▶ **ASSIGNMENT**: For the material below, output exactly the span from the line with "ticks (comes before" to the line with "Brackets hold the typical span", including both, and nothing besides.

▶ **GIVEN DATA**:

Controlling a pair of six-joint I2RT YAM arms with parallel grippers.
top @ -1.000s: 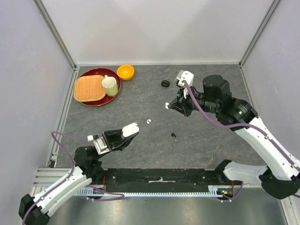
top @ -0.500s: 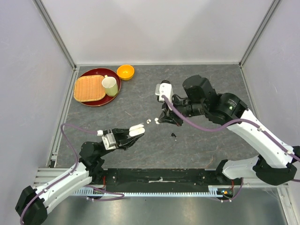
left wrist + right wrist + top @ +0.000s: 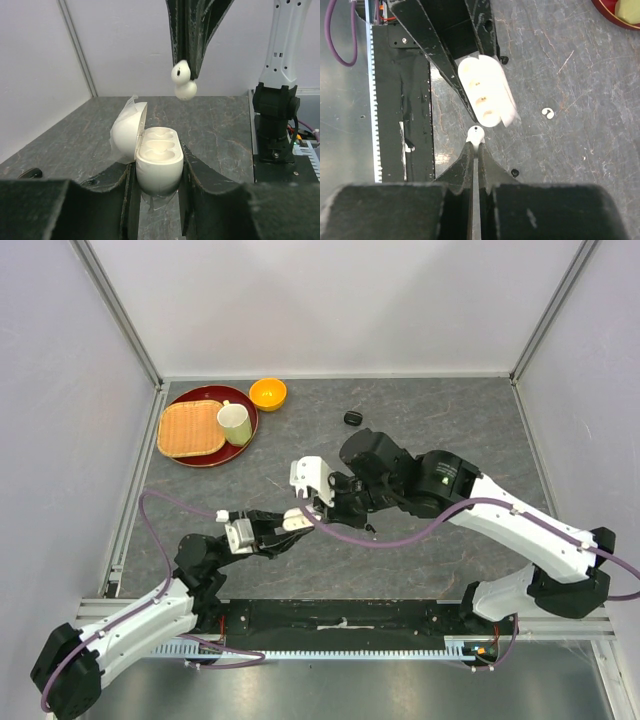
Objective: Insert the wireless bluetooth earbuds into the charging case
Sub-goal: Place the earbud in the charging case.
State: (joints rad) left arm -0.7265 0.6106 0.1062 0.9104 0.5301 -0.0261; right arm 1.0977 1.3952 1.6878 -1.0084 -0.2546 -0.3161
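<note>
White and flipped open, the charging case stands clamped between the closed fingers of the left gripper. Just above its two empty wells hangs one white earbud, pinched in the shut tips of the right gripper. That earbud looks slightly off the case's wells rather than squarely over one, so a straight drop could catch the rim and twist it out of so slight a pinch. A second white earbud lies on the table beside the case.
</note>
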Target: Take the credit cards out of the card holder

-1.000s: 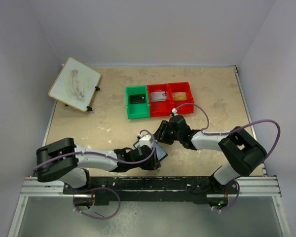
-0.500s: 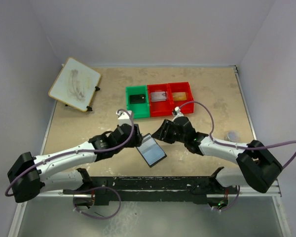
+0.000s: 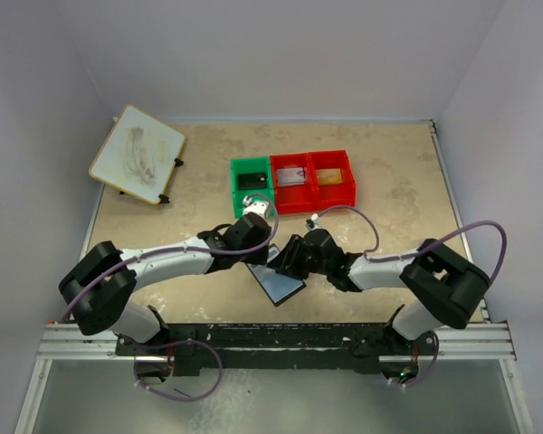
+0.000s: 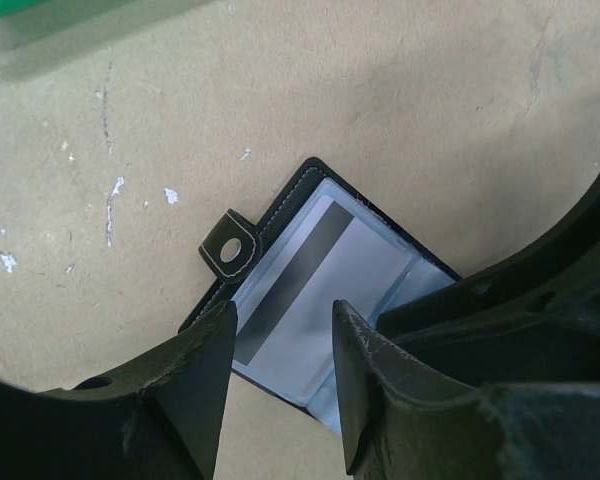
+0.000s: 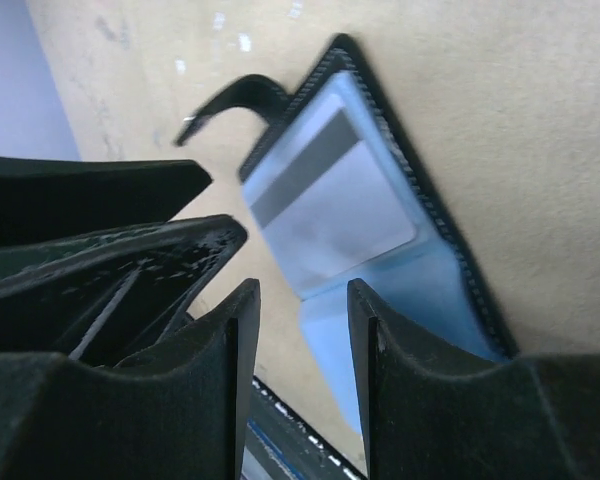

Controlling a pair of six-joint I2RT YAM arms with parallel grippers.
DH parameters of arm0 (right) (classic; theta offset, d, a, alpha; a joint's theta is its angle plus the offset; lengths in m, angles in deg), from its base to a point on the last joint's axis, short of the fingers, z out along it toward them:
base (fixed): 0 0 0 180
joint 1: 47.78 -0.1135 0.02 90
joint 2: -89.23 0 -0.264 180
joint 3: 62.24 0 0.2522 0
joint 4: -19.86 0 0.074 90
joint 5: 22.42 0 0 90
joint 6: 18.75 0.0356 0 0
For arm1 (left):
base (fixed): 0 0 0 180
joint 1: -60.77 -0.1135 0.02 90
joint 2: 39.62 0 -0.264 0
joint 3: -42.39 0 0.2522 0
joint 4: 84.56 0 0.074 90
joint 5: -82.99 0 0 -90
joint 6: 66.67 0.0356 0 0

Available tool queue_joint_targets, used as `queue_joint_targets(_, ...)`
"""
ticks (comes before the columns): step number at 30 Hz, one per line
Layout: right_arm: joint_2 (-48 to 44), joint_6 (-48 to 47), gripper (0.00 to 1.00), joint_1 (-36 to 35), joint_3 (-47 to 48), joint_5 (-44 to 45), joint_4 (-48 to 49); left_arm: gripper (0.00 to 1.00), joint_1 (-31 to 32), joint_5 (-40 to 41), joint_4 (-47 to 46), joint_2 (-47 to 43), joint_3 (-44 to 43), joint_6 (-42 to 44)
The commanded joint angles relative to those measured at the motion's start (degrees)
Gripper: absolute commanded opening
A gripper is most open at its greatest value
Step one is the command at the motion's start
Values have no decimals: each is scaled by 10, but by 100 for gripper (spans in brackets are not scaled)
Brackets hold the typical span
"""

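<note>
The small bifold card holder [image 3: 281,283], black outside and pale grey-blue inside, was laid open and flat on the beige speckled table top [image 3: 398,181], near its front edge, between the two arms. One thin, flat credit card [image 4: 315,275], pale with a dark stripe along it, was seen tucked in a slot pocket on the half bearing the small black tab [image 4: 227,250]. Whether more cards were held could not be told.

The left gripper [image 4: 280,320] was poised just above the holder, fingers apart and nothing between them. The right gripper [image 5: 302,300] was likewise spread and empty over the other half.

The card was judged light, stiff and slick; the holder soft, light and liable to slide or fold shut. A pinch on whichever card edge stood clear of the pocket was thought best — with the holder's bare half pressed down by the other gripper.
</note>
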Motion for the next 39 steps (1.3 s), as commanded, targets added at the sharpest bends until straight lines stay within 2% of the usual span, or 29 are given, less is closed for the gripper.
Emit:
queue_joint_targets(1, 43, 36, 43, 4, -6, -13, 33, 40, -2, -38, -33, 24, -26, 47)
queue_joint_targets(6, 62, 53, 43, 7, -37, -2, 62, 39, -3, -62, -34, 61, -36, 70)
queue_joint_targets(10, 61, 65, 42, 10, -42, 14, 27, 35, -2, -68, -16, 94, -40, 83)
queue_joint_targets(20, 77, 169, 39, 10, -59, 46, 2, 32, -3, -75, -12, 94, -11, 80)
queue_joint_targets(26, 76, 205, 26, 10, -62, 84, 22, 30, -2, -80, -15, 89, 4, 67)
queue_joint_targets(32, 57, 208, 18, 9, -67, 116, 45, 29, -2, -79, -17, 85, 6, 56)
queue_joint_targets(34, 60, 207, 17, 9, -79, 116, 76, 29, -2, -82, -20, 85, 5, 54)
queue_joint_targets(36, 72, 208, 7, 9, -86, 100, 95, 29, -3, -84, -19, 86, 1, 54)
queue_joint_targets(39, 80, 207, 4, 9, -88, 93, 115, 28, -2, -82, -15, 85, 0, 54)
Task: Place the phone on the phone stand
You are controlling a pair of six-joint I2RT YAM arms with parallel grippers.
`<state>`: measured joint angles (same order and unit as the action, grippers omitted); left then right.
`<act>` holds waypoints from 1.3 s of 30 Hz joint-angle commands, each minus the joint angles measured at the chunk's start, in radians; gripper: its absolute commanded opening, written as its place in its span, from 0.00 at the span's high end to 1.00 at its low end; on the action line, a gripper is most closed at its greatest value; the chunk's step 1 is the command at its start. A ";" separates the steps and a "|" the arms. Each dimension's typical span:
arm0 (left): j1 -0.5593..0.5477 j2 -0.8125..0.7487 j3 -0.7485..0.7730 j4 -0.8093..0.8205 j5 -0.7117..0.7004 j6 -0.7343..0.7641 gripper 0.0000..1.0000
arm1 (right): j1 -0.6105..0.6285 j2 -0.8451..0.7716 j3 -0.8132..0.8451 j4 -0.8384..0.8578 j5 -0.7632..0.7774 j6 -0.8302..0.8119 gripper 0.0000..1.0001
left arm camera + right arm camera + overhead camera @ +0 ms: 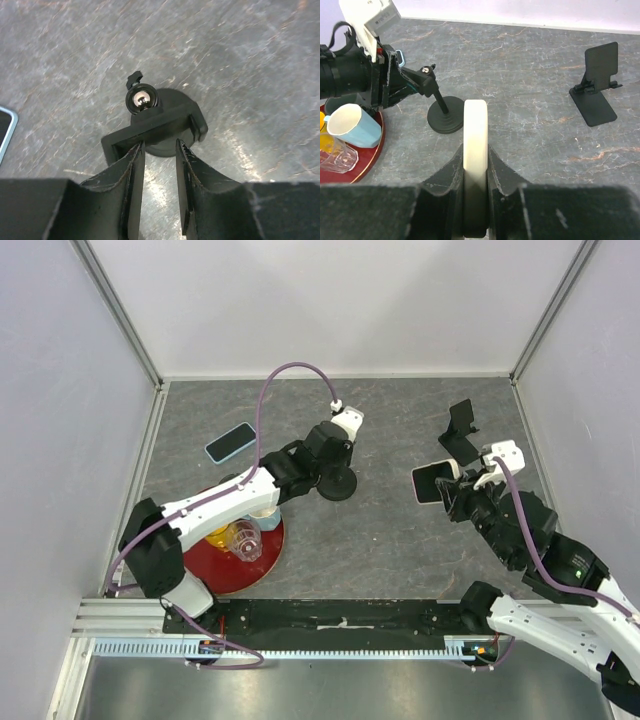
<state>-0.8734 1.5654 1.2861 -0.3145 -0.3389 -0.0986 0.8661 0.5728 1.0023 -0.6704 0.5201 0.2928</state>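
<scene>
My right gripper clamps the white phone edge-on; the round-based stand sits directly left, mid-frame in the top view, at my left gripper, whose grip I cannot tell.

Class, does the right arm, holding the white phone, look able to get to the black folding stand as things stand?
Probably yes. The black folding stand sits just beyond the right gripper and its white phone, with nothing standing between them; the left gripper is off at the round-base stand.
</scene>
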 commanded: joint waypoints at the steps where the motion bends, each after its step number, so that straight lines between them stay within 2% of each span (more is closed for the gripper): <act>1: 0.001 0.024 0.045 -0.031 -0.120 -0.064 0.63 | 0.001 -0.025 0.004 0.101 0.038 -0.004 1.00; 6: 0.002 0.021 0.062 -0.072 -0.131 -0.072 0.66 | 0.001 -0.013 -0.014 0.104 0.018 -0.012 1.00; 9: 0.002 -0.031 0.026 -0.052 -0.031 -0.040 0.65 | 0.001 -0.005 -0.021 0.109 0.005 -0.018 1.00; 13: 0.002 -0.178 -0.054 0.023 0.028 -0.009 0.46 | 0.001 0.006 -0.021 0.109 -0.015 -0.026 1.00; 17: 0.019 -0.222 -0.087 0.037 -0.023 0.007 0.39 | 0.001 0.016 -0.024 0.115 -0.029 -0.026 1.00; 20: 0.040 -0.196 -0.074 0.023 -0.008 0.005 0.39 | 0.002 0.025 -0.022 0.127 -0.049 -0.029 1.00; 28: 0.143 -0.079 0.012 -0.035 0.144 -0.061 0.52 | 0.002 0.033 -0.011 0.141 -0.164 -0.073 1.00; 39: 0.154 -0.028 0.021 -0.020 0.169 -0.033 0.59 | 0.001 0.010 -0.027 0.152 -0.176 -0.077 1.00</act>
<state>-0.7200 1.5166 1.2545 -0.3649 -0.1967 -0.1265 0.8665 0.5869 0.9707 -0.6346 0.3557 0.2276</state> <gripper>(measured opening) 0.413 0.226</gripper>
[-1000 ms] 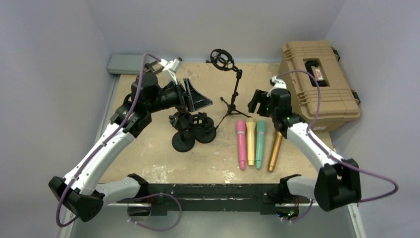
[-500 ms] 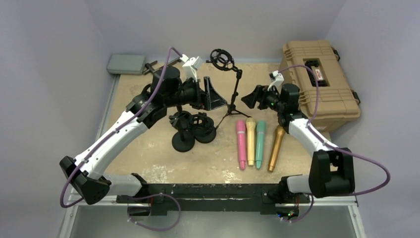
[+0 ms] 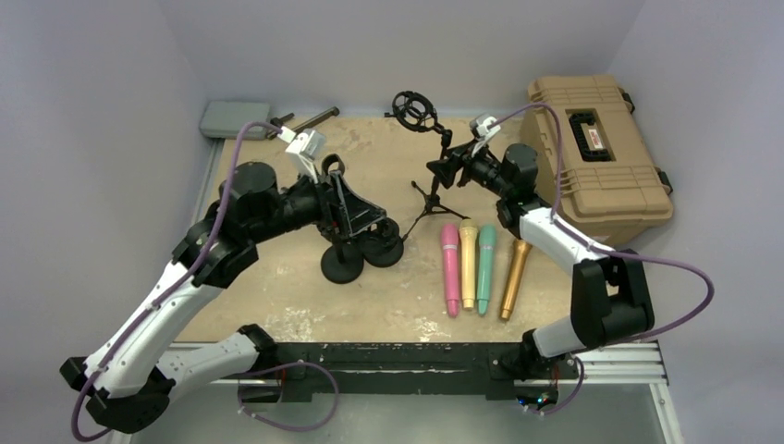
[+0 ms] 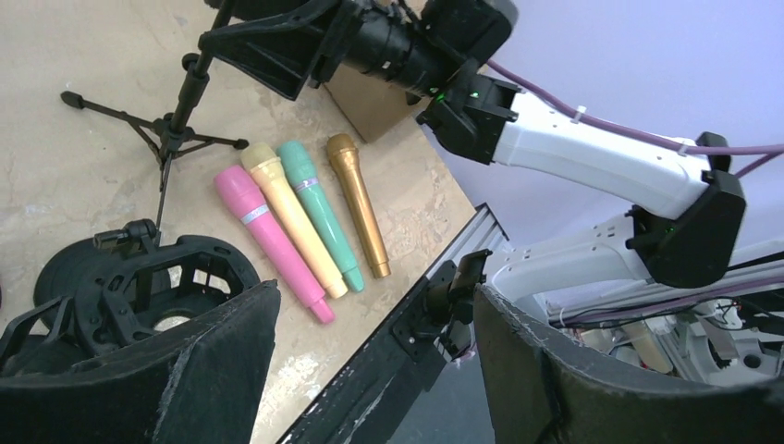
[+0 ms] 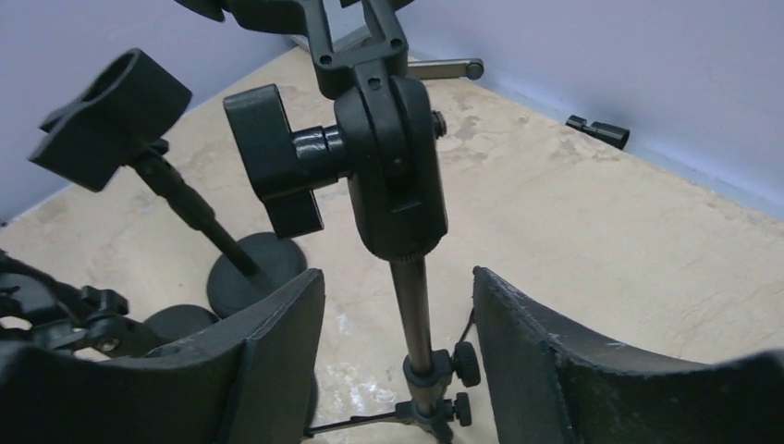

▶ **RESPONSE TO THIS EXERCISE**:
ticks (comes before the columns): step number at 30 Hz, one per line
Layout: right_arm: joint_2 (-48 to 44), joint_6 (-48 to 47), gripper (0.00 to 1.00), joint_1 (-36 to 35), joint_3 (-47 to 48), joint_5 (-44 to 45), joint_4 (-48 to 49); left_arm: gripper (0.00 to 1.00), joint_1 (-31 to 32), joint_5 (-40 to 41), joint_4 (-47 to 46), joint_2 (-47 to 43), joint_3 (-44 to 43), joint_6 (-42 to 44)
The commanded joint angles relative to those measured at the motion's start (degrees)
Gripper: absolute commanded opening
A gripper is most open at its greatest value
Step one is the command at the motion's start
Values have no decimals: each is scaled by 10, but by 100 for gripper (spans in brackets are not scaled)
Brackets hold the typical span

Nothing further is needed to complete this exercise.